99.Thames Valley Police also told us that, following the closure of Banbury Combined Court, HMCTS had moved traffic cases from Banbury to Oxford. This had had a direct impact on police resources because the organisational approach they had adopted was based on managing these cases at Banbury. Echoing the concerns of Gerwyn Wise, they thought there was likely to be an increase in defendants who fail to appear at the first court hearing, which would mean police resources being required to locate these individuals.
100.Some witnesses drew attention to unusually lengthy journeys to court that would result from certain closures, such as that of Northallerton Magistrates’ Court. The Ministry of Justice/HMCTS consultation on this closure indicates journey times of up to three and a half hours from Northallerton town centre to courts that might be expected to receive the Northallerton cases. Harriet Bosnyak from Shelter told us that, following the closure of the county court in Morpeth, people facing eviction who live 10 or 15 miles north of the town have to travel south to Newcastle; bus travel to the city is “expensive” and “takes a very long time” and for these vulnerable people the journey is a forbidding prospect:
they have to go to a city that, believe it or not, they do not know very well; they do not go there very often. They have to find their way not just from the bus stop but down to the county court on the quayside, and navigate their way through the building, too. It makes an incredibly stressful situation even harder, which is why we see quite large levels of non-attendees.

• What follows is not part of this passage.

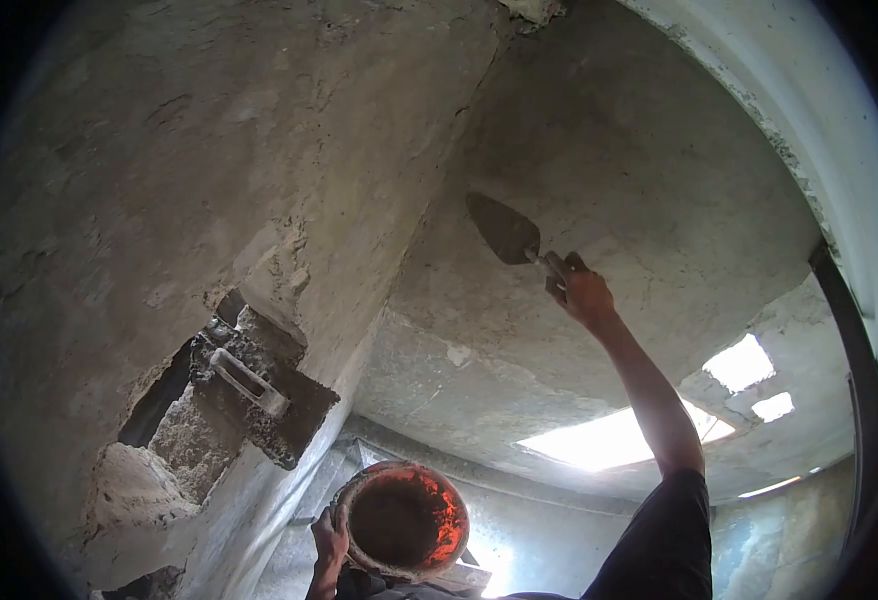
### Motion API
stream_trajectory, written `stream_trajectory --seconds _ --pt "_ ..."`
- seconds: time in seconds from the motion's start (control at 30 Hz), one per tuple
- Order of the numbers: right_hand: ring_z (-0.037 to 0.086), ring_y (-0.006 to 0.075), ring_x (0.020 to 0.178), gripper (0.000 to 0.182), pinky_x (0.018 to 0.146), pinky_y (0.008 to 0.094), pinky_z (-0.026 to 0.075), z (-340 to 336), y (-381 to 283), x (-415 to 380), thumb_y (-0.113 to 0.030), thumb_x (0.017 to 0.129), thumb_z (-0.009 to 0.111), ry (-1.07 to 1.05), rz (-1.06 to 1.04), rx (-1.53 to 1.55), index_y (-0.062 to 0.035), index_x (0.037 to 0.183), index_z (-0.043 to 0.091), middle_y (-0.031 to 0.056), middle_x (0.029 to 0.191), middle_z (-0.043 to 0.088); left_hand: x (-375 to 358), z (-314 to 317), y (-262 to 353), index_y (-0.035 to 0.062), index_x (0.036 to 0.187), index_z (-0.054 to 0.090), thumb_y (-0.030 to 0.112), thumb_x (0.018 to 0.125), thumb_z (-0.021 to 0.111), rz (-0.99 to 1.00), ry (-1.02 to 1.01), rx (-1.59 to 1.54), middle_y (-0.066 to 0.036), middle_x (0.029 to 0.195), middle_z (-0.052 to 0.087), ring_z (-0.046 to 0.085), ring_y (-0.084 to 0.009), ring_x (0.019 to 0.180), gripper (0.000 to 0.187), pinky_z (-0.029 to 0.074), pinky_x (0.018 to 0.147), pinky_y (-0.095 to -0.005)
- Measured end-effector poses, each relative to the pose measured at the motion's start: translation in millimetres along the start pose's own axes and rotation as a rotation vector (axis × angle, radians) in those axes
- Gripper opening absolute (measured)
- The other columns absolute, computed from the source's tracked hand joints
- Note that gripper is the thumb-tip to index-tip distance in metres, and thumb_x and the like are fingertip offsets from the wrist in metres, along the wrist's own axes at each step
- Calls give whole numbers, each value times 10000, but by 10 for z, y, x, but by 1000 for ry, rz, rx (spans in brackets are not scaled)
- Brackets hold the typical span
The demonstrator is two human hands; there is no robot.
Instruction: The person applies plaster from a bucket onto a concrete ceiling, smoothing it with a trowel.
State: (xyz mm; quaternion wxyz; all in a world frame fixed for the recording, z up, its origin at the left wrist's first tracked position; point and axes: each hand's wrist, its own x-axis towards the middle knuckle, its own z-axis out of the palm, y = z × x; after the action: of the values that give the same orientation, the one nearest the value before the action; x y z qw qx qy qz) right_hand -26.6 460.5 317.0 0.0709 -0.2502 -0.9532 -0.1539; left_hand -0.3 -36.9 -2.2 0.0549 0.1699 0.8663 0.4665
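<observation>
My right hand (585, 292) is raised with its fingers wrapped round the handle of a pointed trowel (504, 228). The trowel's dark blade lies close against the grey plastered wall (619, 200), its tip toward the upper left. Lower down, my left hand (330, 538) grips the side of a round bucket (451, 522). Orange shows on the bucket's inner wall between crusts of mortar, and dark grey mortar (394, 525) is inside. To the left, a plastering float (294, 405) with a pale handle rests at a broken hole in the adjoining wall.
The rough hole (164, 400) in the left wall has jagged edges. A bright opening (609, 440) lies behind my right forearm, with smaller bright gaps (741, 363) beside it. A dark curved bar (844, 330) and a pale curved edge (779, 80) run along the right.
</observation>
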Motion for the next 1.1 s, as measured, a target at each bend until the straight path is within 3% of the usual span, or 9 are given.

The Housing Law Practitioners Association (HLPA) supported this view. Many of its members’ clients have mental and/or physical disabilities and, for them, a long journey to an unfamiliar area—usually undertaken on public transport—is extremely difficult. Other clients have caring responsibilities which make the journey challenging for them. Shelter’s written evidence observed that, if a tenant defending possession proceedings was not able to attend court in person, this was likely to lead to their becoming homeless—with implications for public services, including the local housing authority, social services, and the Department for Work and Pensions.
101.There were also examples of court closures being followed by more closures in the same area, so that work was relocated more than once. Hammersmith and Fulham Law Centre said that, although their local county court had been closed only two years, the receiving court in Wandsworth was now facing closure too; cases were likely to be relocated to courts much further away in Clerkenwell and Kingston. They pointed out that the majority of their housing possession cases involved clients on welfare benefits who are “already on reduced or no income and are often using foodbanks”. These clients did not have the money to make long and expensive journeys across London.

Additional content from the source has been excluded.